When the Spanish conquistador Francisco Pizarro first visited Peru in
1532, he noted the importance of chickens in the daily lives and
religious rituals of the Incas. But how the birds got there was a
mystery. Chickens were first domesticated in Asia, and their absence
from archaeological sites in the Americas indicates that they were not
carried by migrating peoples over a land bridge from Asia to Alaska.
One alternative theory — that Polynesians visited the Americas,
bringing livestock with them and perhaps influencing cultural and
technological development in the region — has long been disparaged by
mainstream archaeologists, as it has largely been supported by
supposition rather than evidence.
So Alice Storey of the University of Auckland, New Zealand, was not
particularly enthusiastic when a colleague in Chile asked her to
sequence DNA from a trove of ancient chicken bones he had excavated at
El Arenal, a site occupied between 700 and 1390 AD, to see if their
origins could be traced to the Pacific islands. "I thought, 'Well,
we'll give it a go'," she says.
Storey and her team reconstructed a 400-base-pair fragment of
mitochondrial DNA from both the Chilean bones and chicken bones
excavated on five archipelagos in Polynesia.
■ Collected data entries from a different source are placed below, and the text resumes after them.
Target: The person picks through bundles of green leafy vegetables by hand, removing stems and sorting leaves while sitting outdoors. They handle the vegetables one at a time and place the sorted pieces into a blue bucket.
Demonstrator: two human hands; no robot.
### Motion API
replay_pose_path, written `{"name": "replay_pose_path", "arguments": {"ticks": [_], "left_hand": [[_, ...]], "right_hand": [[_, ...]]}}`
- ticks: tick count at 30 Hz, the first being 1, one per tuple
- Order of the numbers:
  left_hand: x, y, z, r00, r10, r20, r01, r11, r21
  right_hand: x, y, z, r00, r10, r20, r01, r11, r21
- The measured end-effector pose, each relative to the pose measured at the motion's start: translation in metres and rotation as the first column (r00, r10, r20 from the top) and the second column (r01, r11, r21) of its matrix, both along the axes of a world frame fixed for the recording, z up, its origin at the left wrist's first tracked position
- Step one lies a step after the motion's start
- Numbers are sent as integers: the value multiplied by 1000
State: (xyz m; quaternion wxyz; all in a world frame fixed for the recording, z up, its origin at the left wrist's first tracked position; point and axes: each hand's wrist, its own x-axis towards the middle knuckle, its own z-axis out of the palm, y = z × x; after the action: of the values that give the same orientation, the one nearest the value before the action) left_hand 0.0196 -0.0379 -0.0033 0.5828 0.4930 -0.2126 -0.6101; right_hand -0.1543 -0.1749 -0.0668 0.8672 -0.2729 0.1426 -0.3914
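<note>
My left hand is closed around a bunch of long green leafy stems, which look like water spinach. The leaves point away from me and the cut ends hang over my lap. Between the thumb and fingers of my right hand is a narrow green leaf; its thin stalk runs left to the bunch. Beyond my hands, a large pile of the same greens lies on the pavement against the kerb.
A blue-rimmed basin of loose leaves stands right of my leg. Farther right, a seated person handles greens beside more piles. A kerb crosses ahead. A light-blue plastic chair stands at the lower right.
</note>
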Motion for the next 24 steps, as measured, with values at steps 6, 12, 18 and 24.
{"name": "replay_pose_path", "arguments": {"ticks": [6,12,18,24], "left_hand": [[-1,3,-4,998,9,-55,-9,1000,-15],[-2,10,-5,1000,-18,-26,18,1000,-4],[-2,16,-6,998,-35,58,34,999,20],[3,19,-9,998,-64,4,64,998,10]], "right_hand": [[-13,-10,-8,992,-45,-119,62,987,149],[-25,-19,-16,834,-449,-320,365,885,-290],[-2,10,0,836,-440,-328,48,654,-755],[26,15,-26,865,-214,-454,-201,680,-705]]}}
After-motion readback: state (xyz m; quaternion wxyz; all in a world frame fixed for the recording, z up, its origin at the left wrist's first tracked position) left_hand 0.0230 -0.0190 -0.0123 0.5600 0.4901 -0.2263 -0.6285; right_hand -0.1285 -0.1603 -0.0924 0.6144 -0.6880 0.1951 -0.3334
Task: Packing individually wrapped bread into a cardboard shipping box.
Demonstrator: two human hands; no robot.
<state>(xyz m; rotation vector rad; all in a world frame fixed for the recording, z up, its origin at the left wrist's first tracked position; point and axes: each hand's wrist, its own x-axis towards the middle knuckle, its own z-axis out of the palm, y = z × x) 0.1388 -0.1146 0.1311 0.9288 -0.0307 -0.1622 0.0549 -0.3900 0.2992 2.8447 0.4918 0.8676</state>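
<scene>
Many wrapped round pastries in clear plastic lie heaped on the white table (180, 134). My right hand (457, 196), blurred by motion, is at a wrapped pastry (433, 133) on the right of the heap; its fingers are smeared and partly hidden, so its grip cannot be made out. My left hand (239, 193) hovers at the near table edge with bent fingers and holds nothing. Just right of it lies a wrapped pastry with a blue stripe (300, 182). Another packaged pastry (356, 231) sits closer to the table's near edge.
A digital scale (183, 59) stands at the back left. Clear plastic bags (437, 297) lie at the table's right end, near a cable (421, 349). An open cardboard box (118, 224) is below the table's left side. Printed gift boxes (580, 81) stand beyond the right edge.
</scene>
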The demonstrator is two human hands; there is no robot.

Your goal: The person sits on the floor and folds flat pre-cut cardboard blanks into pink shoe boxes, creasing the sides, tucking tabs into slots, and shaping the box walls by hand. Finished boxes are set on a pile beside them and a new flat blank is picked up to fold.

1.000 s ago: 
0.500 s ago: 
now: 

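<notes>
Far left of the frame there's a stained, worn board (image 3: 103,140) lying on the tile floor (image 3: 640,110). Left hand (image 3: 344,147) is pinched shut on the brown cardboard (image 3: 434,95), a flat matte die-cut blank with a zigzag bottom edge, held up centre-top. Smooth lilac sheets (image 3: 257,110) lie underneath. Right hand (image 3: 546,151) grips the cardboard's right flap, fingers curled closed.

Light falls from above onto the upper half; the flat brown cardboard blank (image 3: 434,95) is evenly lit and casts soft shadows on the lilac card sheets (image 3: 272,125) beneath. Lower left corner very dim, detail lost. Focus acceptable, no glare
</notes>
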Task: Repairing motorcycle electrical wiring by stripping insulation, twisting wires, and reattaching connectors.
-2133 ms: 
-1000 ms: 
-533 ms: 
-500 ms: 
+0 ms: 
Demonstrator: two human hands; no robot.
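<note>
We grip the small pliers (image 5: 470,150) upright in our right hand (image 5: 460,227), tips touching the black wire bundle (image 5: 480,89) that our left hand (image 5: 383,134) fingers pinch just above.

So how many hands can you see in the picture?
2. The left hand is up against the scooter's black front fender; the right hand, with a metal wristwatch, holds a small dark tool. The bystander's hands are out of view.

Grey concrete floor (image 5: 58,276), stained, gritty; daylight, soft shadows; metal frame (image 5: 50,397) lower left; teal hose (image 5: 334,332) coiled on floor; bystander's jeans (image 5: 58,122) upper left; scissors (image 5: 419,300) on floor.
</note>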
Mitochondrial DNA doesn't
mutate much and so is useful for tracing evolutionary lines. The
Chilean sequences were identical to those from prehistoric sites in
Tonga and Samoa (A. A. Storey et al. Proc. Natl Acad. Sci. USA
doi:10.1073/pnas.0703993104; 2007). Radiocarbon analysis dated the
bones to between 1304 and 1424 AD, firmly before Europeans arrived on
the east coast of South America in the 1500s. The same sequences are
also present in the modern-day Araucana chicken, an odd Chilean breed
that has tufted 'ears', lays blue eggs and lacks a tail.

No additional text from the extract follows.